• **Exercise**: Output the data below only from the line containing "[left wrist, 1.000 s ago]" up to and including the line containing "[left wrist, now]", exact and with the pictures left out.

BEGIN Supplied material

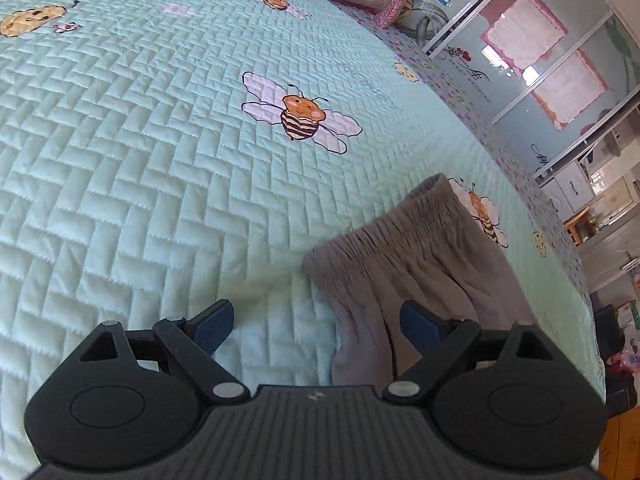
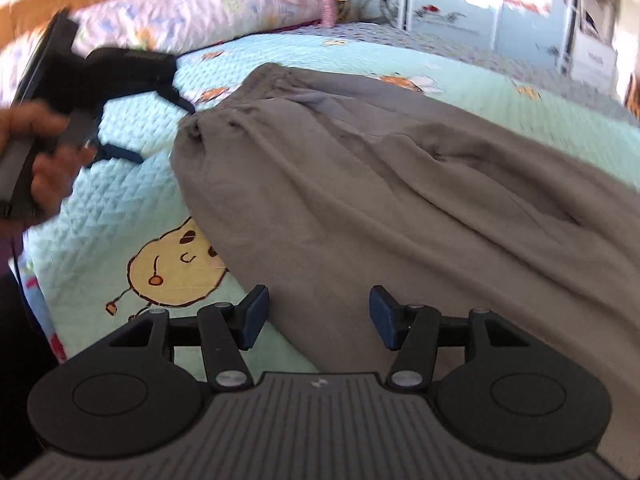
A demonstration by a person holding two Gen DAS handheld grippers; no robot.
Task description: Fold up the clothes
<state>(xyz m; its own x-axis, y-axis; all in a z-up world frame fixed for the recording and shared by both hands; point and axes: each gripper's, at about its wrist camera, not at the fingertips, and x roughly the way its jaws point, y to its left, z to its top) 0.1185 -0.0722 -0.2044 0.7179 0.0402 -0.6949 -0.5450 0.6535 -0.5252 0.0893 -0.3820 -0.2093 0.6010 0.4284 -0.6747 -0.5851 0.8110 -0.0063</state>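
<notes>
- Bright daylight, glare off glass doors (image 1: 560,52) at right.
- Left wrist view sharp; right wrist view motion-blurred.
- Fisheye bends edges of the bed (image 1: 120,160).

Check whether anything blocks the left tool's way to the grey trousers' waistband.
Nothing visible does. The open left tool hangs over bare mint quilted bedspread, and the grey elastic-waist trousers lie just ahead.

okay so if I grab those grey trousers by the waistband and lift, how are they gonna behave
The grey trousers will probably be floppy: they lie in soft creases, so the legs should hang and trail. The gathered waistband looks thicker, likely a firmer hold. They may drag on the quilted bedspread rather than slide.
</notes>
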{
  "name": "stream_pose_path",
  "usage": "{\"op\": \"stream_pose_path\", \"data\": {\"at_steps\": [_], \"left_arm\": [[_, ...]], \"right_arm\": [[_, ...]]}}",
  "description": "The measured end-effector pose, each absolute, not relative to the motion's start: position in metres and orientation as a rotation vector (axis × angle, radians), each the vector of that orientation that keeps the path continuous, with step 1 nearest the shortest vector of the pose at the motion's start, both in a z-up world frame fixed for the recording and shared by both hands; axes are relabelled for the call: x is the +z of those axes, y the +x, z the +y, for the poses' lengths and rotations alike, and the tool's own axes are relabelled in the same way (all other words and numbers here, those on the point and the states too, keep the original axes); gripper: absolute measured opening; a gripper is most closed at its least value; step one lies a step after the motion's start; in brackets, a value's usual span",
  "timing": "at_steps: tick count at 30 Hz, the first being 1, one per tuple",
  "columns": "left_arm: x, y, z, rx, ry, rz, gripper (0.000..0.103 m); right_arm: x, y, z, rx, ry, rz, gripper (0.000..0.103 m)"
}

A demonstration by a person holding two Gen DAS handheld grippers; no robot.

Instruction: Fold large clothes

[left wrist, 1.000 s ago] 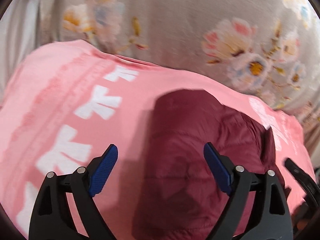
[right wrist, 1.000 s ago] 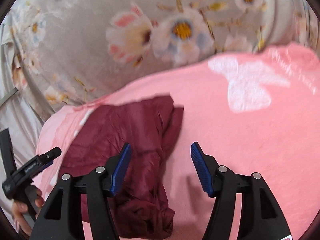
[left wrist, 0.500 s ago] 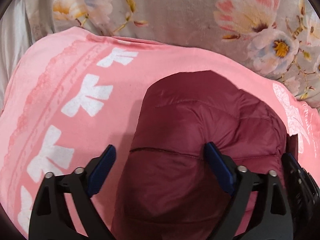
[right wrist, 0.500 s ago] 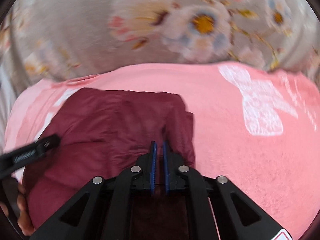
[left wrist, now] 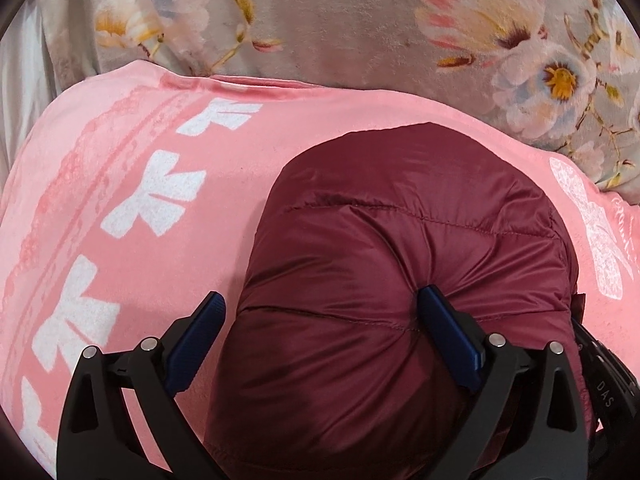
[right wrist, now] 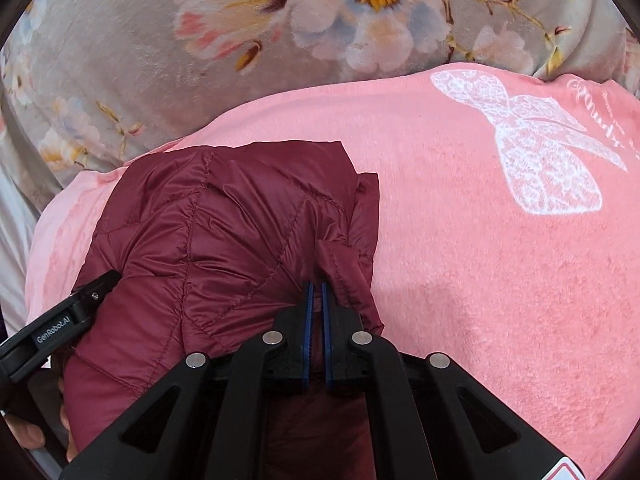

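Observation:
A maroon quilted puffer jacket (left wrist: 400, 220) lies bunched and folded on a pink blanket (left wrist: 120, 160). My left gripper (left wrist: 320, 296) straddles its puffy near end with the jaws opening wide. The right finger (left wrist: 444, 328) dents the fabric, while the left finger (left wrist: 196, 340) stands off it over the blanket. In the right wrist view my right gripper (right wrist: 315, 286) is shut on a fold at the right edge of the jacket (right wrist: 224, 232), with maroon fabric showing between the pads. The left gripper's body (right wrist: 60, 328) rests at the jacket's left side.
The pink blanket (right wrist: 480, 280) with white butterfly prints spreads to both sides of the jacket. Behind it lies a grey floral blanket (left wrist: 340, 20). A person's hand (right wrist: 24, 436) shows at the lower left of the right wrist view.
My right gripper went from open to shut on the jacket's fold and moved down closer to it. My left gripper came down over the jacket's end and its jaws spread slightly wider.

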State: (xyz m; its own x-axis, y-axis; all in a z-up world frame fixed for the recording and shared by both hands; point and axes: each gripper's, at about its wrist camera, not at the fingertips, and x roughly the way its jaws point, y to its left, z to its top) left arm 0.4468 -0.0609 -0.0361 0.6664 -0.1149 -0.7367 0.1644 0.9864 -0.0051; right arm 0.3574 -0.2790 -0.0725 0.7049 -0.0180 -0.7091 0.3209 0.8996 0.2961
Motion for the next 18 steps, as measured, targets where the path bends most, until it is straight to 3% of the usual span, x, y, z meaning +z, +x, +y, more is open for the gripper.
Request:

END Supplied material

• **Written answer**:
[left wrist, 1.000 s ago] 
[right wrist, 1.000 s ago] 
[left wrist, 0.500 s ago] 
[right wrist, 0.500 s ago] 
[left wrist, now] 

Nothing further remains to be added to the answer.